I’m not the only one weeping with joy. There’s darling Gavin, clutching his phone, the tears streaming. Jeremy, Dominic, Susanna, all crying with me. Were there ever such floods of sheer emotion? And all for me.

THEATRE NOW

Geoffrey Blake.

What can I say about Saturday’s opening, and what turned out to be the closing, night of ‘Whose Afraid of Virginia Woolf?’ at the Royal?

What can I say about Gemma Bridgewater as Martha? We can, of course, recall Dame Diana Frost a decade ago in the same role at the same theatre. How can we not at this time?

To say that Gemma channelled Dame Diana would be an understatement. Gemma was Diana Frost. With every word, every line, every gesture, every nuance, every expression and every turn of the head, we were seeing Diana at her most brilliant.
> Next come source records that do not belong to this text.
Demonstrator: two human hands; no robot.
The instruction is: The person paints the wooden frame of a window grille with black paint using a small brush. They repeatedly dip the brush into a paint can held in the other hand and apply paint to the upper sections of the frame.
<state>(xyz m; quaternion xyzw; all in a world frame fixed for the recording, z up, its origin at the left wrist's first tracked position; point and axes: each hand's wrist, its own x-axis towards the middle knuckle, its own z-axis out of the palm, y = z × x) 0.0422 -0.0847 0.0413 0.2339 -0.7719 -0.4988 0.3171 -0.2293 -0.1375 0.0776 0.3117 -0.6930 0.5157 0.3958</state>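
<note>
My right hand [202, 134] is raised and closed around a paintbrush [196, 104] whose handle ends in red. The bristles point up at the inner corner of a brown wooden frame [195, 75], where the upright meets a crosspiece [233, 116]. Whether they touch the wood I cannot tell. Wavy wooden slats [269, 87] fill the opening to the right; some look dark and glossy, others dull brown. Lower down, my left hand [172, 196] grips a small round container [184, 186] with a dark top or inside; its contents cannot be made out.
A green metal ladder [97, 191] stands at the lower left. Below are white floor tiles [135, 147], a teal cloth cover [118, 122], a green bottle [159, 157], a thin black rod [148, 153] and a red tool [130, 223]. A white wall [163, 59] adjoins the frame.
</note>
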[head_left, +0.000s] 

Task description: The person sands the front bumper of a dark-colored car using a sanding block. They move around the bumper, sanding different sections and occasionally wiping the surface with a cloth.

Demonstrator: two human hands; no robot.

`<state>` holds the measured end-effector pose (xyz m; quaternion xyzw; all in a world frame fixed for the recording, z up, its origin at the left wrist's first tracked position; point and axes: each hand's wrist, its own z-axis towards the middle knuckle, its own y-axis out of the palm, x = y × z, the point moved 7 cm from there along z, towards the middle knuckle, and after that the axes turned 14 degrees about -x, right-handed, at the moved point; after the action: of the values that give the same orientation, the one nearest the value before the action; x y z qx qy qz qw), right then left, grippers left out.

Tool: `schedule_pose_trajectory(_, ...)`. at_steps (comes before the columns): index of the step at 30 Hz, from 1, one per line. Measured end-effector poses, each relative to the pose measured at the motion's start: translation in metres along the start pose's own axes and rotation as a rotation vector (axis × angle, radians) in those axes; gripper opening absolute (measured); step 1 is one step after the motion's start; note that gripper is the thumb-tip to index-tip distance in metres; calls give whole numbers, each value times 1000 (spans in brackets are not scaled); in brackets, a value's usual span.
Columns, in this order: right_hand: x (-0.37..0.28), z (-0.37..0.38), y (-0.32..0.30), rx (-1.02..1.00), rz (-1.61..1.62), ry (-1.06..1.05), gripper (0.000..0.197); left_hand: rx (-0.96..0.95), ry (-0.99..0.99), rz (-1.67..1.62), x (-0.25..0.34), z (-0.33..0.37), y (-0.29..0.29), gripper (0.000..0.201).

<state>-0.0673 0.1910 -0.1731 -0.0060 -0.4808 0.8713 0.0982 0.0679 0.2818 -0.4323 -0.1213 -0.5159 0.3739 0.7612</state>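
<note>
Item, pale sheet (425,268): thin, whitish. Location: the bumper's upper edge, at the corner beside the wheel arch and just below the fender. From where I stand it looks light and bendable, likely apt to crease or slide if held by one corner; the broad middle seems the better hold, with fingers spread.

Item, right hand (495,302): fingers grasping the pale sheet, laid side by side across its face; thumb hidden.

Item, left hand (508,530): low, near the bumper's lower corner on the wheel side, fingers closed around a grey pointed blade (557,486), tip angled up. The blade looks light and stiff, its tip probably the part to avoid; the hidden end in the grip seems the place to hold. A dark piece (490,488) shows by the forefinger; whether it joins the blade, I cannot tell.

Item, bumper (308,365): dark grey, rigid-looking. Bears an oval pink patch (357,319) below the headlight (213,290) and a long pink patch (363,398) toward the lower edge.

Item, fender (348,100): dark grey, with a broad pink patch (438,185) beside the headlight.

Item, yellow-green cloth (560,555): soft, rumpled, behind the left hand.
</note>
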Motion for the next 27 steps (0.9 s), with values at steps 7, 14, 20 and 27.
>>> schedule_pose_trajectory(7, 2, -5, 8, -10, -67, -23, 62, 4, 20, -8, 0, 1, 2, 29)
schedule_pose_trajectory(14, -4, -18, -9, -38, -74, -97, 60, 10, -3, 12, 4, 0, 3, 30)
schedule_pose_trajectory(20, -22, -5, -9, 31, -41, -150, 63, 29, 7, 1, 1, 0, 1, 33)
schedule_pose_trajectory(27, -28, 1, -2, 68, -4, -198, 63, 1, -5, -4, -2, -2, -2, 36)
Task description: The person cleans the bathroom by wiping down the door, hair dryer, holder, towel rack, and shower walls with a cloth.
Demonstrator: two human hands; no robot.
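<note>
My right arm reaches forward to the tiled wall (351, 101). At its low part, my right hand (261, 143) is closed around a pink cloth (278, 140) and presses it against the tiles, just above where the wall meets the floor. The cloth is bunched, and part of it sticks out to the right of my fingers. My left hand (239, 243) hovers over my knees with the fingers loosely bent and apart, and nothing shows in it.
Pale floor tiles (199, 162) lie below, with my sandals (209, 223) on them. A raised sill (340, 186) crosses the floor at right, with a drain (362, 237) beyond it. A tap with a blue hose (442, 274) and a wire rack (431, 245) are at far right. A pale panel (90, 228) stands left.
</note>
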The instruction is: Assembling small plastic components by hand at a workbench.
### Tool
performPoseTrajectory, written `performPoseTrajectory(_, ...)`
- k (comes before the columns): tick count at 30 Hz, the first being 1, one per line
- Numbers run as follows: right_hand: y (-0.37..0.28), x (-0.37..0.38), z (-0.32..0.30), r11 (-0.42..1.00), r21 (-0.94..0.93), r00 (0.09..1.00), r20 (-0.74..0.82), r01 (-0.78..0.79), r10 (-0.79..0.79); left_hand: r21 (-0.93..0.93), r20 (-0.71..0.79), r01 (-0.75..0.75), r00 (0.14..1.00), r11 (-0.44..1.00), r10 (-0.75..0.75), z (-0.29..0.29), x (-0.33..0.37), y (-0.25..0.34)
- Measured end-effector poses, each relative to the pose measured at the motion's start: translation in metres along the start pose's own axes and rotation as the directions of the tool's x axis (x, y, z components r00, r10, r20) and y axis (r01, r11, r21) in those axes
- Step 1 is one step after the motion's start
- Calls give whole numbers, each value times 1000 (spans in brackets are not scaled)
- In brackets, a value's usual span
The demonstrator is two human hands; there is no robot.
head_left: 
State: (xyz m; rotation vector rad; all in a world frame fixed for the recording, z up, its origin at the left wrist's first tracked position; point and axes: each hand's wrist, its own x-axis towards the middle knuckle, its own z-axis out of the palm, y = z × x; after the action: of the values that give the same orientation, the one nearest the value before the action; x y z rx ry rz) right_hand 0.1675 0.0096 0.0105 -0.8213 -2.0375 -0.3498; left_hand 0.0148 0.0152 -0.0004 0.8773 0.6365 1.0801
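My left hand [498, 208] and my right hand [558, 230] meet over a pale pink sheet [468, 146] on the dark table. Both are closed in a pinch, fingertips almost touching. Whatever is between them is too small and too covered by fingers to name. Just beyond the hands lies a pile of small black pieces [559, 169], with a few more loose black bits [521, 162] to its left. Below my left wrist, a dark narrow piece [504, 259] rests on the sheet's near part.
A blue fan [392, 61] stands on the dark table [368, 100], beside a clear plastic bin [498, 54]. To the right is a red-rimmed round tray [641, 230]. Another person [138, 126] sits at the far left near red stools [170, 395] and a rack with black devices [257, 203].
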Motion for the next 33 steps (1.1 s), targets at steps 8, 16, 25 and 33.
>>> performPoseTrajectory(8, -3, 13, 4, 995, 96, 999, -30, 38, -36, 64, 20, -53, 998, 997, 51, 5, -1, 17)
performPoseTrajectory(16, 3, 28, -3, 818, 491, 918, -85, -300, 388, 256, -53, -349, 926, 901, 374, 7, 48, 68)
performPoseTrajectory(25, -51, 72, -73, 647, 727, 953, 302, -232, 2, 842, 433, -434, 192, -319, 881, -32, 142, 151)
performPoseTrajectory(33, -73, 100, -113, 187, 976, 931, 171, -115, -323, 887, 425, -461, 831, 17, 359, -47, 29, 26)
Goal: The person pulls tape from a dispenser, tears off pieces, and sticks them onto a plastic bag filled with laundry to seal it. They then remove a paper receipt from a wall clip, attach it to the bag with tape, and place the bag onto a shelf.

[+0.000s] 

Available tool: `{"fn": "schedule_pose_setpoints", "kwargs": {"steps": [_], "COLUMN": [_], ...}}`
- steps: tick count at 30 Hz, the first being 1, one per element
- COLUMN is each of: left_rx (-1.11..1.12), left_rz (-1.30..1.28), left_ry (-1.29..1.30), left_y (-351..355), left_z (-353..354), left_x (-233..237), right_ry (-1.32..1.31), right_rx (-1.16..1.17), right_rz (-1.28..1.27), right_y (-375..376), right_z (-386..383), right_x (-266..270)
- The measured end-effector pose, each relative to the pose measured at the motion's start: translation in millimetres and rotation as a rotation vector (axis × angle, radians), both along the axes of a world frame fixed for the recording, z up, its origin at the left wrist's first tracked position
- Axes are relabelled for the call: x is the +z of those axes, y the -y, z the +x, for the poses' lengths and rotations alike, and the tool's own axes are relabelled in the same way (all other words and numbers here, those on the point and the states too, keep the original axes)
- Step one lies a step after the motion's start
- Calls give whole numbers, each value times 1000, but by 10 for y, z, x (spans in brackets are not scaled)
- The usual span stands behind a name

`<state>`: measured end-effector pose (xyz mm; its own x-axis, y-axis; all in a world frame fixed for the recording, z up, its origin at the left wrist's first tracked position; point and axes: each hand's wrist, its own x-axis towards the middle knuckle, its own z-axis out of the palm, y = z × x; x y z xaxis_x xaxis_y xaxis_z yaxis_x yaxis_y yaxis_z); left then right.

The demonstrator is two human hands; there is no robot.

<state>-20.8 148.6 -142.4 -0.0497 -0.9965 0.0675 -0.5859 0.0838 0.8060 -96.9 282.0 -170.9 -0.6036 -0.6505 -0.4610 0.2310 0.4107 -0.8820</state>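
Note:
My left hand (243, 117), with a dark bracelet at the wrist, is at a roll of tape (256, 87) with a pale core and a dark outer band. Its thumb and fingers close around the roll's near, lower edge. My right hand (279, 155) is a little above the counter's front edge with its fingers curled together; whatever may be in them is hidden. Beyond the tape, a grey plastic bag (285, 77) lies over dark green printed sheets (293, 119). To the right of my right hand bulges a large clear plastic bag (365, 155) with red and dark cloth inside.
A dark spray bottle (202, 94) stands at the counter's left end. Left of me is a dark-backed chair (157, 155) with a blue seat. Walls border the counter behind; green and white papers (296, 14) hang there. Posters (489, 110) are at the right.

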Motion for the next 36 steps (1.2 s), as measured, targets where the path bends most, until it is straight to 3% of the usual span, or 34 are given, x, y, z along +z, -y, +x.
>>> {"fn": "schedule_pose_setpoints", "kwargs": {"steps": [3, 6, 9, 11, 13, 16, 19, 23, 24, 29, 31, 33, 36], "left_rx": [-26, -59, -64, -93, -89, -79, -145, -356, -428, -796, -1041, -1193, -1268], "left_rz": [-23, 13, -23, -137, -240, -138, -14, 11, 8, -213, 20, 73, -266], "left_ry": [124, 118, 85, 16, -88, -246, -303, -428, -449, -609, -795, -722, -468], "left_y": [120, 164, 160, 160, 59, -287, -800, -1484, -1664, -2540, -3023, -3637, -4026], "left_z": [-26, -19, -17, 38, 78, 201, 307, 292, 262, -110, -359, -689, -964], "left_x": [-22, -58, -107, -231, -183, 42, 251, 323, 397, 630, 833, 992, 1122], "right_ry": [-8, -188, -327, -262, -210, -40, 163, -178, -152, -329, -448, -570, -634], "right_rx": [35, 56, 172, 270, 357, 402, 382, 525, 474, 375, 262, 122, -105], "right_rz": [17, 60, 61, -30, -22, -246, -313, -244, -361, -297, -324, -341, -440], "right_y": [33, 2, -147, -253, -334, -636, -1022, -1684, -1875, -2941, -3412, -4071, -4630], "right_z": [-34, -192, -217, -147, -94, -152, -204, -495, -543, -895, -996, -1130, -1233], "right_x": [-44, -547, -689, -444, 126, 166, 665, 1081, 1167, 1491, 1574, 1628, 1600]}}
Jeremy Bennett as George, Dominic Creasy as Nick and Susannah Crane as Honey, as if fired by Gemma’s performance, were all at their best as they perfectly melded into the whole that was Toynbee’s play presented as perhaps never before.

Not only was Gemma Bridgewater’s performance peerless, it was utterly selfless. What she presented was a beautiful tribute to a much-loved and much-mourned grand dame of stage and screen. Today, of course, we know of the horrendous collision between her car and a semi-trailer that instantly took Dame Diana from us. Elsewhere in this paper you can read a written tribute by our chief editor, as well as as much as can be ascertained of the circumstances of Dame Diana’s death prior to the coroner’s report.

We know much of what happened, but what we do not know, and perhaps should not know, is how Gemma Bridgewater knew when she walked out onto that stage that Diana Frost had been dead for over two hours.

No, well you didn’t know, did you, sweetie? And neither did I.  Not until I somehow found myself back there, with all those flashing blue lights and roadblocks. Police, ambulance, fire brigade, not to mention an enthralled audience; it gave me quite a shock. But if they thought that being crushed to death in my little Fiat would make me miss my opening night, they don’t know Diana Frost.

I’m sorry about the cancellation of the rest of the season. But the truth is, darling Gemma, although you are an actress of sorts, as understudies go you’re just barely adequate, and that’s putting it kindly.  It became all too evident at the run through before the next performance. Sensible of Gavin to pull the pin. The audience would have demanded their money back anyway.

I could, of course, have used you in the same way every other night, but I decided not. On Saturday I was at my very best and I’d like to leave it that way. And besides, if I did, they couldn’t exactly call it live theatre, could they?

But, do you know what, darling? I’ve been thinking. Auditions for ‘Streetcar’ at the Majestic are coming up next month. I reckon we might be able to pull off Blanche between us, don’t you think?